Michel Blazy, Fontaine de mousse, 2007, Poubelles, bain moussant, compresseur, tuyaux
Normalement, pendant qu’on visite une exposition, nous négligeons les cartels, ces petits bouts de papier qui accompagnent les oeuvres d’art d’où on tire tout un tas d’informations, n’est-ce pas?
On se concentre sur ce qu’on voit, on n’a pas trop envie de se pencher sur les dates ou les matériaux, au maximum on lit le titres, en espérant qu’ils puissent nous aider à comprendre un peu plus.
Mais les oeuvres de Michel Blazy, pour qu’elles suscitent l’émerveillement et la curiosité, demandent une petite pause devant les cartels et notamment devant la liste des matériaux.
Michel Blazy, Paysage avec oiseaux, 2009, détail, crème dessert au chocolat et à la vanille, oeufs, lait concentré sucré, chapelure sur bois grignoté par des souris
Prenez cette image, qui représente le détail d’un mur. Le titre, Paysage avec oiseaux, est très clair. Mais si on poursuit la lecture, on tombe sur une liste bien intéressante: crème dessert au chocolat et à la vanille, oeufs, lait concentré sucré, chapelure sur bois grignoté par des souris. Bref, ce n’est pas du tout de la peinture.

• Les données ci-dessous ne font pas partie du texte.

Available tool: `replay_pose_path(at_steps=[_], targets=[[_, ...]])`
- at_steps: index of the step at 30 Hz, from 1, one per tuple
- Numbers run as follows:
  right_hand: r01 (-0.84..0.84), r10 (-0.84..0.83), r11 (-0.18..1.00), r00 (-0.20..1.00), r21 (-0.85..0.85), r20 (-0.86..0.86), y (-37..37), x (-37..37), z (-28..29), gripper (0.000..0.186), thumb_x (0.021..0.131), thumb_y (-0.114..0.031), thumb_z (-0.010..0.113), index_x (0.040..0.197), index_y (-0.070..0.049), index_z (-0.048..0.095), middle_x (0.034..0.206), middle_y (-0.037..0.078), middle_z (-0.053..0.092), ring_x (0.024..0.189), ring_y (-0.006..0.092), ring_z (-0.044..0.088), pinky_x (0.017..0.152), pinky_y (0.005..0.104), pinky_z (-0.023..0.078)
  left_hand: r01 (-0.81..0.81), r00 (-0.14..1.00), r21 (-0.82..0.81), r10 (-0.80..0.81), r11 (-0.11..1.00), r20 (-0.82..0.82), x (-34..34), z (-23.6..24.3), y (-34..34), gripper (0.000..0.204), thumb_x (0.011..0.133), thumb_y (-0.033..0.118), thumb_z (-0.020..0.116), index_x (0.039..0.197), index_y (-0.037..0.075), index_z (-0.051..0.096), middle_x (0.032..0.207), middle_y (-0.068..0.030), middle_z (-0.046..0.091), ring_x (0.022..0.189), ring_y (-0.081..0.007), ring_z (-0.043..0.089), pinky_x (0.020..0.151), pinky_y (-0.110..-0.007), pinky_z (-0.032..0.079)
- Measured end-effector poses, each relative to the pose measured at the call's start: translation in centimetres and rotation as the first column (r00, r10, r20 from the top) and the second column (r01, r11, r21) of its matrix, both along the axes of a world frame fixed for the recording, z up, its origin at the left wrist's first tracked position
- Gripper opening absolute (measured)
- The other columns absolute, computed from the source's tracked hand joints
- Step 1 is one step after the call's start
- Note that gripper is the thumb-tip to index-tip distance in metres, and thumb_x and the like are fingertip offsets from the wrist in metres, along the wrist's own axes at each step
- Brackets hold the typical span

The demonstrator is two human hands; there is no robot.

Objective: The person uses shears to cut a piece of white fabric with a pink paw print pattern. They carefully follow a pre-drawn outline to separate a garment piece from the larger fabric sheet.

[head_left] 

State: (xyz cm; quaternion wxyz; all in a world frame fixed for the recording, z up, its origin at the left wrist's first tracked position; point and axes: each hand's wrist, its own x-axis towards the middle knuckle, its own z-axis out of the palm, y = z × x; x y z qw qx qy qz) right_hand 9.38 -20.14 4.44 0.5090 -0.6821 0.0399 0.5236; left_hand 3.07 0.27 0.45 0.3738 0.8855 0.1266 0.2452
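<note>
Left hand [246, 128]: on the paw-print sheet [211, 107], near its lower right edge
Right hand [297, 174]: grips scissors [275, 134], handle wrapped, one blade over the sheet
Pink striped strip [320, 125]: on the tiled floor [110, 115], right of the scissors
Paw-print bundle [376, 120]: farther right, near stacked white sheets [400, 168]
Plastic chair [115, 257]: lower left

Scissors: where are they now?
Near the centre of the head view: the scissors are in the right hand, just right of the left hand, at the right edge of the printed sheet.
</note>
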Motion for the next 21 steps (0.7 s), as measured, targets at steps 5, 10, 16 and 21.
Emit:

Michel Blazy ne fréquente pas ces merveilleux magasins de Beaux Arts, pleins de tubes de couleurs et d’autres matériaux “pour artistes”. Il fait plutôt ses courses au supermarché. Il crée avec des matériaux vivants, qui continuent à évoluer pendant la période de l’exposition, voir plus.
Ses oeuvres, on peut les admirer, mais surtout les sentir, ce qui malheureusement n’est pas possible à travers l’écran de l’ordinateur. C’est pourquoi je vous conseille très vivement de visiter ses expositions, c’est une véritable expérience plurisensorielle.
Michel Blazy, Patman II, 2006, Vermicelles de soja, colorant alimentaire, Collection Guillaume Houzé, Paris, vue de l'exposition au Palais de Tokyo en 2007
Regardez ce visuel, qui montre un détail de son exposition récente au Palais de Tokyo en 2007: au milieu de la salle se dresse un curieux personnage: regardez de plus près et puis essayez de comprendre de quel matériaux il est composé. Il s’agit de nouilles de soja, vous l’avez bien compris, et le personnage s’appelle Patman.
Michel Blazy, Sans titre (au choix du propriétaire), 2005, mousse à raser et mousse polyuréthane, dimensions variables
Michel Blazy aime bien se marrer en faisant de l’art, pour lui l’art n’est pas sérieux comme on pourrait le croire en lisant les critiques et parfois en visitant certains musées. Il aime créer des oeuvres qui n’ont aucune possibilité d’être conservées dans des musées dans des vitrines à l’abri de toute transformation : des énormes caniches presque monstrueux en mousse, des fontaines de mousse dans des bacs à poubelle, des sculptures faites avec des écorces d’orange… Quelques unes ont même disparu (les chiens en mousse par exemple), d’autres continuent à exister mais elles ont changé de couleur, d’odeur et de forme (la sculpture d’oranges par exemple ou les murs).
Michel Blazy, Sculptcure, 2003-2007, écorces d’orangesC’est une attitude très ironique, vous ne trouvez pas? La plupart des artistes est très soucieux de conserver ses oeuvres, pour les vendre, les admirer de temps à autre, ou tout simplement parce qu’il les considère comme très précieuses.
Dans le cas de Michel Blazy, c’est le geste de l’artiste, accompagné par celui du temps et celui de la nature des matériaux spéciaux qu’il emploie, qui font une oeuvre. L’artiste n’y participe qu’en partie, en choisissant la forme initiale d’une installation, ou les matériaux qu’il veut utiliser. Ensuite, ce sera l’imprévu qui travaillera à sa place.
Petit conseil pour les prochaines expositions: consacrez une petite minute pour lire les légendes!